[Task]
Check each line of the listing for the word "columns" and give only the number of lines that have it.

Segment Open

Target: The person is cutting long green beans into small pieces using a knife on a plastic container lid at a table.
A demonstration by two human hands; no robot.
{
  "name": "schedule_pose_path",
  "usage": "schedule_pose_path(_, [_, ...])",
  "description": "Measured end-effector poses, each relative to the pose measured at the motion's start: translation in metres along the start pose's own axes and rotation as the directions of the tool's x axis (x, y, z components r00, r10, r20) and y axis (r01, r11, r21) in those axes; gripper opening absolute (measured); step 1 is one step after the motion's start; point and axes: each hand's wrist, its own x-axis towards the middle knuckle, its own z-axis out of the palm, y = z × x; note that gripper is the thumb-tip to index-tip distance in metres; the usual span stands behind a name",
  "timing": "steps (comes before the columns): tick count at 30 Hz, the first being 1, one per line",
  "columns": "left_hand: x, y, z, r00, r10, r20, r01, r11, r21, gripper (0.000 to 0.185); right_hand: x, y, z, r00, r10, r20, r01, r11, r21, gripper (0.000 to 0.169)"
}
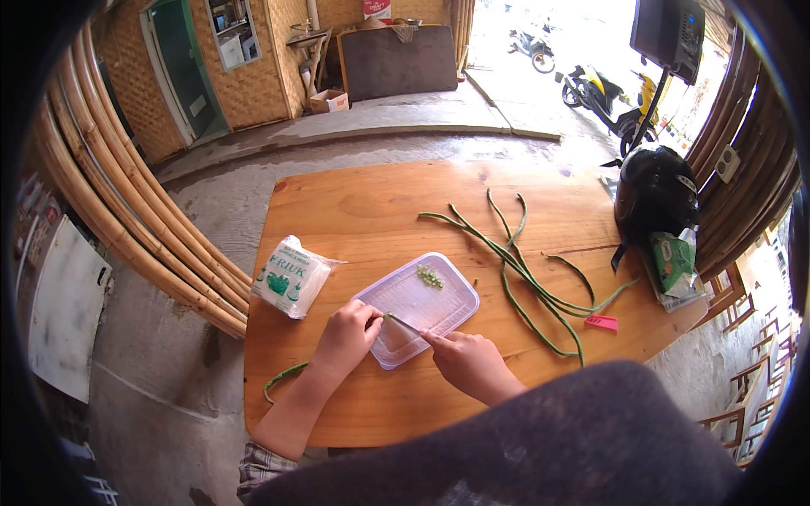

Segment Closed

[Written answer]
2